Ce qui se passe à Cuba ce 12 février est historique. Pour la première fois depuis le grand schisme de 1054, un patriarche de Moscou, à la tête de la plus importante Église orthodoxe du monde avec ses 90 millions d’âmes, rencontre le pape de Rome.
Ce tête à tête entre Cyrille et François se veut sobre, alors que la signature d’une déclaration commune couronnera l’événement.
Pour les deux Églises, il s’agit d’un moment espéré depuis si longtemps que les fidèles s’étaient résignés à l’attendre jusqu’à la fin des temps! Alors il va de soi, pour les chrétiens des deux confessions, qu’il faut y voir un événement absolument extraordinaire.
La déclaration, même si elle ne pourra qu’être vague et polie, marquera l’histoire parce qu’il s’agit du premier document signé par les deux patriarches après des siècles de méfiance réciproque.
Ce rapprochement est certainement dû, pour une bonne part, au travail de fond des émissaires des deux Églises depuis plusieurs années. L’ouverture du concile Vatican II à l’œcuménisme et sa détermination à ce que l’Église contribue à la paix et à la justice entre les peuples y est également pour quelque chose… C’est comme une semence qui surgit enfin après une attente interminable.
Un geste plus que religieux
Si cette nouvelle est bonne pour les deux confessions chrétiennes, elle l’est sans doute davantage encore pour le monde et son avenir. Car lorsque les croyants se divisent et sont poussés à la haine les uns des autres, à l’instar de leurs nations ou de leurs ethnies, ils deviennent complices de leurs conflits politiques. En effet, même s’ils n’encouragent pas directement le recours à la guerre, en s’opposant sur le fond religieux ils se neutralisent mutuellement et en viennent à permettre le pire.
Depuis les débuts de la chrétienté, l’Église de Rome s’est mêlée d’affaires politiques. Le plus souvent, des empereurs et des monarques faisaient appel à la sagesse du pape pour arbitrer les conflits. Grâce à cette influence grandissante, les papes ont institué un service diplomatique avec des représentations dans tous les pays qui fait l’envie de tous. On a longtemps reproché à l’Église de se mêler de choses temporelles qui ne la regardaient pas, parfois avec raison. Mais force est de constater qu’en certaines occasions la médiation papale aura permis de faire déboucher des situations sans issue.

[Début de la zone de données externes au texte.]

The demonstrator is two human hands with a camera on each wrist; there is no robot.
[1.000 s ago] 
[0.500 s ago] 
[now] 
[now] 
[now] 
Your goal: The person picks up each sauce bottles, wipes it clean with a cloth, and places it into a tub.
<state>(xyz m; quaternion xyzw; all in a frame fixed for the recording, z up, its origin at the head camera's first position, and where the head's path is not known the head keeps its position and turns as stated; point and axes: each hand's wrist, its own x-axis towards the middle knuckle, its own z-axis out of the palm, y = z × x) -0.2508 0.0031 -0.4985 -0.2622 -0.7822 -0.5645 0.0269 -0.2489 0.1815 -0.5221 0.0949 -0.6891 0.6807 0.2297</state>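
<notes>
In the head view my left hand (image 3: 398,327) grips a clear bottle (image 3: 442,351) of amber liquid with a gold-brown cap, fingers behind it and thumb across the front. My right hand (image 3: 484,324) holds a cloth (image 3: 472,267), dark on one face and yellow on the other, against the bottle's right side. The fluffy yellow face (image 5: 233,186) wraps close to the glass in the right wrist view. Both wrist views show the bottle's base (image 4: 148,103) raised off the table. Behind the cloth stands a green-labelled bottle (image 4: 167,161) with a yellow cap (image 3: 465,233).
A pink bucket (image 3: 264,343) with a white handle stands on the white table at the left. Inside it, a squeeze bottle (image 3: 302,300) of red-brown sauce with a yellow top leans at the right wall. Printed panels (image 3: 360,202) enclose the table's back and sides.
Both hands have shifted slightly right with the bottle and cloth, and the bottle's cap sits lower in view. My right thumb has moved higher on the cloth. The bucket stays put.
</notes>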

En retour de l’ascenseur que le pape François lui a envoyé en se faisant l’hôte de la rencontre Obama-Castro, ce dernier a accepté de jouer à son tour le médiateur pour accueillir les deux chefs religieux. Dans le premier cas, le sommet Cuba-États-Unis était un geste historique, après 56 ans de haine réciproque. Dans le second, il faut y ajouter plus de 900 ans de dos tournés pour constater à quel point une ouverture en appelle une autre, tellement plus inattendue!
Un pas pour la paix
Le pape François a forcément compris que la Russie est un joueur incontournable dans la recherche de la paix mondiale. Et pour se rapprocher de cette puissance et ensuite amener d’autres acteurs mondiaux à le faire, rien de mieux que de commencer dans sa cour, celle de la religion, en appelant ainsi les catholiques à l’humilité dont il se fait le modèle.

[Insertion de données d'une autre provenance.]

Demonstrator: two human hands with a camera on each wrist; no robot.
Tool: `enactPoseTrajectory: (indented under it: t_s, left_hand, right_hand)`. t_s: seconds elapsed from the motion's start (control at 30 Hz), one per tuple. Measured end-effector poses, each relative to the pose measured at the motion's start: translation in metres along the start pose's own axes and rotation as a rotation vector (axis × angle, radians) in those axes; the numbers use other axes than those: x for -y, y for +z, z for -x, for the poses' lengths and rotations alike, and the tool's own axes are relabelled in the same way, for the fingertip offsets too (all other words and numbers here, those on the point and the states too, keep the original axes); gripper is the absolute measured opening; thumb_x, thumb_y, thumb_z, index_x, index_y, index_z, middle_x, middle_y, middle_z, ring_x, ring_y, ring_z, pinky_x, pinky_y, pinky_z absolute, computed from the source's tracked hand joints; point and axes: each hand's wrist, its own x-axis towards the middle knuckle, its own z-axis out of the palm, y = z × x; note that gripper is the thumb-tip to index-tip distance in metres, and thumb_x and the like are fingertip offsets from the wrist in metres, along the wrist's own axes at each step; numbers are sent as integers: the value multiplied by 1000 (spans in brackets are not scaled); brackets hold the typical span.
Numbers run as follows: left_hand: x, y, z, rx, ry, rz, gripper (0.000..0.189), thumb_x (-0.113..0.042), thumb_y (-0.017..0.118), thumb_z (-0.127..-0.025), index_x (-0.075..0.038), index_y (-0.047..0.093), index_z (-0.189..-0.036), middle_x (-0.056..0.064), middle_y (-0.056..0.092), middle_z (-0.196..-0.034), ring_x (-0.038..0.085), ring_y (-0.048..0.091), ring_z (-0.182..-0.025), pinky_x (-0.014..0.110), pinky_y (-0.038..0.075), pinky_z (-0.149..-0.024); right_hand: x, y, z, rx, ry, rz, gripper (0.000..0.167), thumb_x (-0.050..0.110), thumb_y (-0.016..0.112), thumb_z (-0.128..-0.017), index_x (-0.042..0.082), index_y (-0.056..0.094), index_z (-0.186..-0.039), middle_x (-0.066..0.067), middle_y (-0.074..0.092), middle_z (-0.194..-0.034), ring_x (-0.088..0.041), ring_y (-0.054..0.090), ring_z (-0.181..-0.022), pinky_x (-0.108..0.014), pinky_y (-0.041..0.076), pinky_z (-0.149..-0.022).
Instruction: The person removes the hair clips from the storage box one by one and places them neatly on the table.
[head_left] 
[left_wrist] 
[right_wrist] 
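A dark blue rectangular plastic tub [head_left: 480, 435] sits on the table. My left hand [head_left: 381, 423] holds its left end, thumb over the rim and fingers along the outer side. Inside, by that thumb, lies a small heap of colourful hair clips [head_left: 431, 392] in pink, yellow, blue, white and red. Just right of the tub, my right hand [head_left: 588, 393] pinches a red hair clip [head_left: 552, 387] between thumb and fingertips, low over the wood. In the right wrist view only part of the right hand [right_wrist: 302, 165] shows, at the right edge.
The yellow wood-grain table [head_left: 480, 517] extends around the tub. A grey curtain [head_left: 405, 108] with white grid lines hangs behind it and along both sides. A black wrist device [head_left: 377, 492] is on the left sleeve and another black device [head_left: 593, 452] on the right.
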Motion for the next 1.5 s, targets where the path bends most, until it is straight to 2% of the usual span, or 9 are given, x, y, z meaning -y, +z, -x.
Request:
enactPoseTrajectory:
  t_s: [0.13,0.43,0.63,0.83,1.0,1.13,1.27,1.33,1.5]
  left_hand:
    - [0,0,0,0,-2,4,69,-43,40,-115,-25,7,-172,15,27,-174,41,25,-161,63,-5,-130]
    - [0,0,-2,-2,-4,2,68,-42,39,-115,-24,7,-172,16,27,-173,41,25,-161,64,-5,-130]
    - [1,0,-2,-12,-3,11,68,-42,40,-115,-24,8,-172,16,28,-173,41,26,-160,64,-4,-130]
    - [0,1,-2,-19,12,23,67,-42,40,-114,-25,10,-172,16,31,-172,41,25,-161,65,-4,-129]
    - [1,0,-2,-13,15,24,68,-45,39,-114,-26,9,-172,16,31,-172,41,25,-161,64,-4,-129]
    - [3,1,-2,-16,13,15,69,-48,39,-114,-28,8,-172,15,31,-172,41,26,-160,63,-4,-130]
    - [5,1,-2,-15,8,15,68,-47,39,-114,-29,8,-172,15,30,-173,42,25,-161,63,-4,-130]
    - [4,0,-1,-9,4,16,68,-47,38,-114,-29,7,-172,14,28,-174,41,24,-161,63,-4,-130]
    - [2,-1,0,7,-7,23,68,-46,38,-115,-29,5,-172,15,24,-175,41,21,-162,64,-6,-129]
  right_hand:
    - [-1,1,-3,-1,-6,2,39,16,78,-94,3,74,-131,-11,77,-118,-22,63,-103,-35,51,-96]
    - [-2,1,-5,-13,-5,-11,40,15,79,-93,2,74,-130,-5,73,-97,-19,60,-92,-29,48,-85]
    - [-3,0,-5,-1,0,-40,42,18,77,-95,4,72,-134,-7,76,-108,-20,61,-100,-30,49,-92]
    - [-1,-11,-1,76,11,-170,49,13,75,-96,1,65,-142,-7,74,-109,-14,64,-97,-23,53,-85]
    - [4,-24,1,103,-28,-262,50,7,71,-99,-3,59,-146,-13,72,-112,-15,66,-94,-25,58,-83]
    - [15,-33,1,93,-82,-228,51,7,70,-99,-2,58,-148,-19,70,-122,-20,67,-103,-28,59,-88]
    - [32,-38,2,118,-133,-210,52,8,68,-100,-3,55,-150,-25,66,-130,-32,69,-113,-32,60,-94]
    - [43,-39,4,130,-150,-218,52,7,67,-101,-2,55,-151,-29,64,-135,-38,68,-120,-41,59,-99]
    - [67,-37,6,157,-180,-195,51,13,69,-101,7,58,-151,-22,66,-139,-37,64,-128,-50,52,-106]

La suite conduira peut-être à des solutions permettant d’arrêter le génocide des chrétiens au Moyen-Orient, un objectif commun aux Églises orientales et à celle de Rome. Toute solution qui donnera à ces minorités un peu de répit devrait par ailleurs contribuer également à une voie de sortie plus globale entre tous les belligérants, y compris au sein de l’Islam.
Car l’exemple donné par des croyants dans la recherche de la paix ne pourra que rayonner au sein des religions de partout et les inciter à utiliser les ressources de la foi pour apaiser les conflits et trouver des chemins de réconciliation et de paix durable.
Songez désormais à François et Cyrille pour un Nobel de la paix.